-- Opening Marker --

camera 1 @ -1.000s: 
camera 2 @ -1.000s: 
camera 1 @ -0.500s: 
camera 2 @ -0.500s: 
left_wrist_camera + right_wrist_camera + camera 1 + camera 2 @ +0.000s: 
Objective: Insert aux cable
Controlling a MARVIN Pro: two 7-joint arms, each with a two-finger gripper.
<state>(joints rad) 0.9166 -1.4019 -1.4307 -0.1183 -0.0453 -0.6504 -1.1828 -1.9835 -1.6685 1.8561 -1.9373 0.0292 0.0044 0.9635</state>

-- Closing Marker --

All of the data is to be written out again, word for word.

_TASK OUTPUT_
camera 1 @ -1.000s: 
camera 2 @ -1.000s: 
camera 1 @ -0.500s: 
camera 2 @ -0.500s: 
left_wrist_camera + right_wrist_camera + camera 1 + camera 2 @ +0.000s: 
Objective: Insert aux cable
Controlling a MARVIN Pro: two 7-joint arms, each with a two-finger gripper.
<state>(joints rad) 0.9166 -1.4019 -1.4307 -0.1183 -0.0453 -0.6504 -1.1828 -1.9835 -1.6685 1.8561 -1.9373 0.0292 0.0044 0.9635</state>

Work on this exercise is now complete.